Exercise instructions => Could you repeat all of the entries word for word, minus any pictures?

:: Supplied information ::

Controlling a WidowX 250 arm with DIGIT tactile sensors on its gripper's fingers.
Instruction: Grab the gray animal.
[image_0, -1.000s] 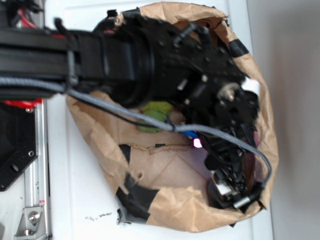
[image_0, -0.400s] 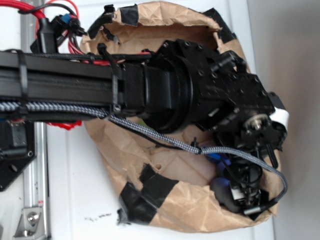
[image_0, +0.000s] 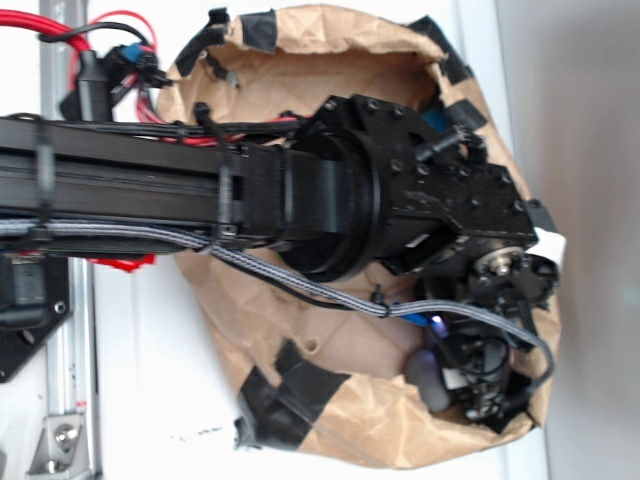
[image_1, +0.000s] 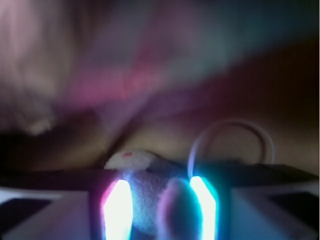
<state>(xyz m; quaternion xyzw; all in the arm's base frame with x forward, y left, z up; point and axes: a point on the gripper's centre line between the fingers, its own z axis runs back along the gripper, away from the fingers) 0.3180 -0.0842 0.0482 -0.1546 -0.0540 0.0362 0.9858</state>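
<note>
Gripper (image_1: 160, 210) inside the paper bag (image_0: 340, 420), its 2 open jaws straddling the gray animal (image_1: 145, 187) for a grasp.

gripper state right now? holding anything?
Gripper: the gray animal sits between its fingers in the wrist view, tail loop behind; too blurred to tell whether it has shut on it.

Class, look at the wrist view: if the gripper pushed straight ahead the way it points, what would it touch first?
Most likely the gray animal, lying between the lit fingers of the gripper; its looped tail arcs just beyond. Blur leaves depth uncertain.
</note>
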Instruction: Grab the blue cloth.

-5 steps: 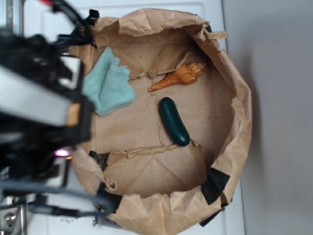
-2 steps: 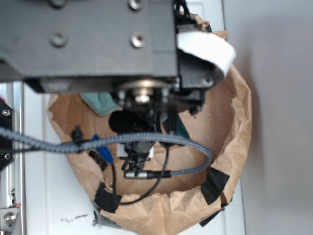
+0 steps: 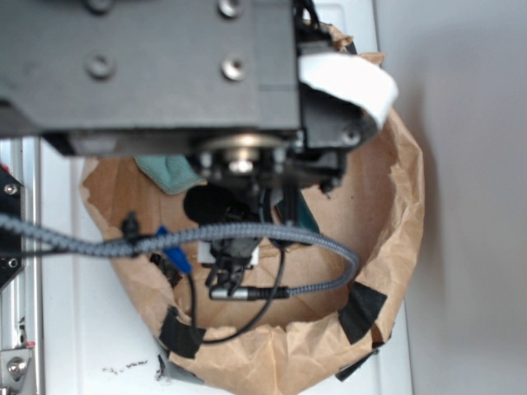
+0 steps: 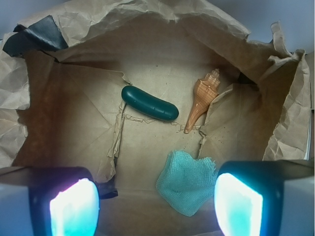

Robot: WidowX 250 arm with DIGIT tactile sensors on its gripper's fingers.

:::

Task answer =>
Controlling a WidowX 250 arm with DIGIT tactile sensors on its gripper's fingers.
Instruction: Grab the gray animal.
[image_0, -1.000s] 
[image_0, -0.400s] 
[image_0, +0.000s] 
[image_1, +0.000s] 
<state>(xyz m; quaternion xyzw; all in the arm's base frame with x forward, y left, z up; point and axes: a point on the gripper's centre line between the fingers, its own z axis runs back along the gripper, away from the fingers) 0.3180 -0.0842 0.0482 -0.1546 -0.0540 0.0362 0.9858</state>
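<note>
Gripper (image_1: 160, 210) inside the paper bag (image_0: 340, 420), its 2 open jaws straddling the gray animal (image_1: 145, 187) for a grasp.

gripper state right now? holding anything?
Gripper: the gray animal sits between its fingers in the wrist view, tail loop behind; too blurred to tell whether it has shut on it.

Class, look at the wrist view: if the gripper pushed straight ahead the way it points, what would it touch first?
Most likely the gray animal, lying between the lit fingers of the gripper; its looped tail arcs just beyond. Blur leaves depth uncertain.
</note>
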Instruction: Grab the blue cloth.

-5 steps: 
-2 steps: 
+0 steps: 
+0 steps: 

Robot: WidowX 250 arm with DIGIT tactile sensors on its gripper's fingers.

That finishes the output for this exercise.